Proposta de Tese de Fernando Fernandes dos Santos

Contato

Detalhes do Evento

Date: 05/03/2021 09:00 – 11:00
Categorias: Defesas, Proposta de Tese

Aluno: Fernando Fernandes dos Santos
Orientador: Prof. Dr. Paolo Rech

Título: Understanding and improving the GPU’s reliability by combining accelerated neutron beam experiments and fault simulation

Linha de Pesquisa: Confiabilidade e Tolerância a Falhas

Data: 05/03/2021
Horário: 09h

Esta banca ocorrerá excepcionalmente de forma totalmente remota. Interessados em assistir a defesa poderão acessar a sala virtual através do link: https://meet.google.com/evp-nhaf-vyy

Banca Examinadora:
Prof. Dr. Ricardo dos Santos Ferreira (UFV)
Prof. Dr. Marco Antonio Zanata Alves (UFPR)
Profª. Drª. Taisy Silva Weber (UFRGS)

Presidente da Banca: Prof. Dr. Paolo Rech

Abstract: Graphics Processing Units (GPUs) have moved from being dedicated devices for multimedia and gaming applications to general-purpose accelerators employed in High Performance Computing (HPC) and safety-critical applications such as autonomous vehicles. This market shift led to a burst in the GPU’s computing capabilities and efficiency, significant improvements in the programming frameworks and performance evaluation tools, and a sudden concern about their hardware reliability. This work introduces new ways to implement fault-tolerance on GPUs using Algorithm Based Fault Tolerance (ABFT) and Duplication With Comparisson (DWC) techniques for GPUs. A novel hardening for HPC and safety-critical applications is presented, Reduced Precision Duplication With Comparisson (RP-DWC).
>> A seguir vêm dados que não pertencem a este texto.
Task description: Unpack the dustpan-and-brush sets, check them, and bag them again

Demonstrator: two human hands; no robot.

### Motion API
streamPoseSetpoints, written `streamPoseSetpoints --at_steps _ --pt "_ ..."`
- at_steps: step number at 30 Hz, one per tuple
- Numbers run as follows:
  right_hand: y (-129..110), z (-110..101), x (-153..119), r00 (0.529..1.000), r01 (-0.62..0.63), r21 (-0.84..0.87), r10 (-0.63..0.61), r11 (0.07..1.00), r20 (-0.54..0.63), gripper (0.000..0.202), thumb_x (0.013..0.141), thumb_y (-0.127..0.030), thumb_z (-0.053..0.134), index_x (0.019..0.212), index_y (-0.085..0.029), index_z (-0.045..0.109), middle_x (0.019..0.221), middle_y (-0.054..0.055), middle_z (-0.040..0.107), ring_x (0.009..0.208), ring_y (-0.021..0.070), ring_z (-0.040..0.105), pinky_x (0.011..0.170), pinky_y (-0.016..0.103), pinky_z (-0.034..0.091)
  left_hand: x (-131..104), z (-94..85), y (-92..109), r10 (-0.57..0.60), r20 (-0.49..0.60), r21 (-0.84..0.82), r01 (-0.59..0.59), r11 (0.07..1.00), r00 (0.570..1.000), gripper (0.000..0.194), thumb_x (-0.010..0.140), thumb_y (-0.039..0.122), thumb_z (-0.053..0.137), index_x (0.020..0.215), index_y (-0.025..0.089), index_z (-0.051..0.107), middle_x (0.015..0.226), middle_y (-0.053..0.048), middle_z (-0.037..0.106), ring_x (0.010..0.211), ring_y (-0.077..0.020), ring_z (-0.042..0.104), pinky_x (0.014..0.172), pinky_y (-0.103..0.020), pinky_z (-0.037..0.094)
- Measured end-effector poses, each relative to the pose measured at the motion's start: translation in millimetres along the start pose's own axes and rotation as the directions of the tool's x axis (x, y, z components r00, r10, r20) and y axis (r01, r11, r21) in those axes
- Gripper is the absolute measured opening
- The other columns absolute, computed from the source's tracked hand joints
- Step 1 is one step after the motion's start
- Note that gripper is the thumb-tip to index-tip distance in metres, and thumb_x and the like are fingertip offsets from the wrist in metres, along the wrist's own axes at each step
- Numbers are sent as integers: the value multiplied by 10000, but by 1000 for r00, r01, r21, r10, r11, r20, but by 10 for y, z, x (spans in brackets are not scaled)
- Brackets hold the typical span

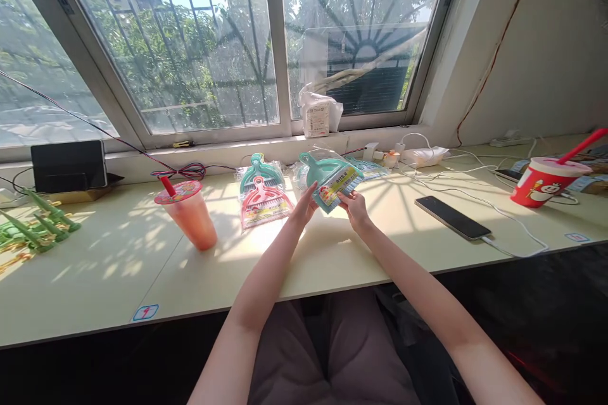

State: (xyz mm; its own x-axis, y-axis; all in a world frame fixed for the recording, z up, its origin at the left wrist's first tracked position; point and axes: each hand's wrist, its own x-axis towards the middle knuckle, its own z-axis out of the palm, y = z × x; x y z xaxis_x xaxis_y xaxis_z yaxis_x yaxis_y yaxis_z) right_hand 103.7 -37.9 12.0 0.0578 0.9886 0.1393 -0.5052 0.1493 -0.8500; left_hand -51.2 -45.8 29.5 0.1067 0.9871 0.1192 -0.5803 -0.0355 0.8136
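Observation:
Between my two hands is a green mini dustpan and brush set with a yellow printed label, tilted above the table. My left hand grips its lower left edge. On the lower right edge, the fingers of my right hand are closed. To the left lie a pink dustpan set and a green dustpan set, both in clear plastic bags and partly overlapping. Behind the held set, another bagged green set is partly hidden.
A tall pink drink cup stands on the table at left; a red cup is at right. A phone lies with a white cable attached. A tablet leans near the window, and a wrapped packet sits on the sill.

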Motion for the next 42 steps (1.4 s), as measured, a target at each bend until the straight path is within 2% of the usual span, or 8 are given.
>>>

RP-DWC’s primary goal is to lower the overhead of DWC by executing the redundant copy in reduced precision. RP-DWC is particularly suitable for modern mixed-precision architectures, such as NVIDIA GPUs. Additionally, a Failure In Time (FIT) estimation approach to predict the error rate is proposed to evaluate NVIDIA GPUs’ reliability. The FIT estimation is necessary to answer one of the fundamental open questions in GPU reliability evaluation: whether fault simulation provides representative results and can be used to predict the FIT rates of codes running on GPUs. The proposed FIT estimation is achieved by comparing and combining high-energy neutron beam experiments that account for more than 13 million natural terrestrial exposure years. An extensive architectural-level fault simulation is performed, requiring more than 350 GPU hours (using SASSIFI and NVBitFI) and detailed application-level profiling. Results show that, in most cases, fault simulation FIT prediction for SDCs is sufficiently close (differences lower than 5) to the experimentally measured FIT rates. The background obtained with the FIT estimation is then used to present a new error model based on the relative error in opposition to single/double bit flip. The relative error is based on a new method that extracts the relative values from a low-level fault injection at the HDL level.

Keywords: GPUs. Reliability. High Performance Computing. safety critical systems.